Ron Paul: Ex-Im Subsidizes Military-Industrial Complex

By Peter Fricke

Former Republican Rep. Ron Paul claims that even though the Export-Import Bank benefits hostile regimes, interventionists support it because it subsidizes the military-industrial complex.

The libertarian-minded Paul outlined his objections to the bank in his weekly column for the Ron Paul Institute. He said taxpayers should not be forced to subsidize either state-owned foreign companies or “America’s biggest and most politically powerful corporations.”

Yet the benefits of Ex-Im financing are not limited to American exporters, Paul points out, saying in many cases state-controlled firms owned by regimes that oppose the U.S. also enjoy significant gains. Russia, for instance, has in recent years benefitted from $1.5 billion in Ex-Im loans, and Venezuela, Pakistan and China have profited from the bank’s activities as well. (RELATED: Ex-Im Criticized for Lending to State-Controlled Foreign Companies)

“With Ex-Im Bank’s track record of supporting countries that supposedly represent a threat to the US, one might expect neoconservatives, hawkish liberals, and other supporters of foreign intervention to be leading the effort to kill Ex-Im Bank,” Paul observes. However, in what he describes as “an act of hypocrisy remarkable even by DC standards,” most of those elements are actually supporting the bank.

“This seeming contradiction may be explained,” Paul writes, “by the fact that … many of Ex-Im Bank’s beneficiaries are also part of the industrial half of the military-industrial complex,” and receive backing from the think tanks and media outlets that advocate for an interventionist foreign policy.

Ex-Im is a New Deal-era government agency that provides financing assistance to American exporters. Many conservative lawmakers and interest groups are hoping to prevent Congress from extending Ex-Im’s charter before it expires on June 30, which would prevent the bank from making any new loans, though it would still be able to service its existing commitments.

Supporters say the bank boosts job growth by helping exporters sell goods overseas, but opposition has been steadily mounting among Republicans who see it as a source of corporate welfare for large corporations like Boeing, General Electric and Caterpillar.

Paul comes down squarely on the side of the opposition, saying that contrary to the efforts of Ex-Im supporters to brand the bank as a vital tool for small businesses, its reputation as “Boeing’s bank” is well earned, given that 40 percent of all Ex-Im financing went to Boeing in 2014. That same year, “70 percent of the loans guaranteed by Ex-Im’s largest program went to Caterpillar, which is hardly a small business.” (RELATED: Small Business Becomes Pawn in Ex-Im’s Fate)

Apologists for Ex-Im warn that eliminating the bank would destroy the jobs and economic growth it supports, but according to Paul, that reasoning “is a version of the economic fallacy of that which is not seen.”

“The products exported and the people employed by businesses benefiting from Ex-Im Bank are visible to all,” he explains, “but what is not seen are the products that would have been manufactured, the businesses that would have been started, and the jobs that would have been created had the funds given to Ex-Im been left in the hands of consumers.”
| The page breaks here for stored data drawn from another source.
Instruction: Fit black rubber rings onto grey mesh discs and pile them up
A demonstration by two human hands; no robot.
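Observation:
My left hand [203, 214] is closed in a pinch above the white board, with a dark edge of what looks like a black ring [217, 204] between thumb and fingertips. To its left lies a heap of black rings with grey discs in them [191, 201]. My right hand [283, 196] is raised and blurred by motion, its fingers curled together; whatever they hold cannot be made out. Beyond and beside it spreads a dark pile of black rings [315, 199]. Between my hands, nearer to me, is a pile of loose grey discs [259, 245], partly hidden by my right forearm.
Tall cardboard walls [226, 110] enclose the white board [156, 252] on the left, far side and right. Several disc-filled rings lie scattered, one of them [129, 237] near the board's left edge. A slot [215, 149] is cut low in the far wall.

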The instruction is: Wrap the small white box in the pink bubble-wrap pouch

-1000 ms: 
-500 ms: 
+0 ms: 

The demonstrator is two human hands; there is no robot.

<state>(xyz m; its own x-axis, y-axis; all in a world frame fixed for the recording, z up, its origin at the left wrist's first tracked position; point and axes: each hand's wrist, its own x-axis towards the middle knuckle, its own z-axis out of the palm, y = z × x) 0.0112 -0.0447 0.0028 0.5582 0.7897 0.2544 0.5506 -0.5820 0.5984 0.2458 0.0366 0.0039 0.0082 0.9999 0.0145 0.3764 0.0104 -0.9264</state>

Paul also calls the argument that the loans Ex-Im provides would not be available from the private sector a “flawed justification,” because if the assertion is valid, it means Ex-Im financing “causes an inefficient allocation of scarce resources” that actually undermines the economy.

Fortunately, he may have less to worry about on that front. Analysts who follow some of Ex-Im’s primary beneficiaries say those companies would have no trouble finding private sources of financing if Ex-Im is shut down, though they would have to accept less favorable terms based on actual market risk, Bloomberg reports.

“In the here and now impact, would this be the end of civilization as we know it, would it be raining cats and dogs? No, that’s nonsense,” Richard Aboulafia, vice president of aviation advisory firm Teal Group, told Bloomberg. “It helps out on the margins in terms of profits or market share.” (RELATED: Boeing Threatens to Outsource Jobs if Ex-Im is Shut Down)

In a filing with the Securities and Exchange Commission last June, Boeing even acknowledged outright that if Ex-Im were to close, or even just run out of funding authority sufficient to meet the demands of Boeing customers, the company “may fund additional commitments and/or enter into new financing arrangements with customers.”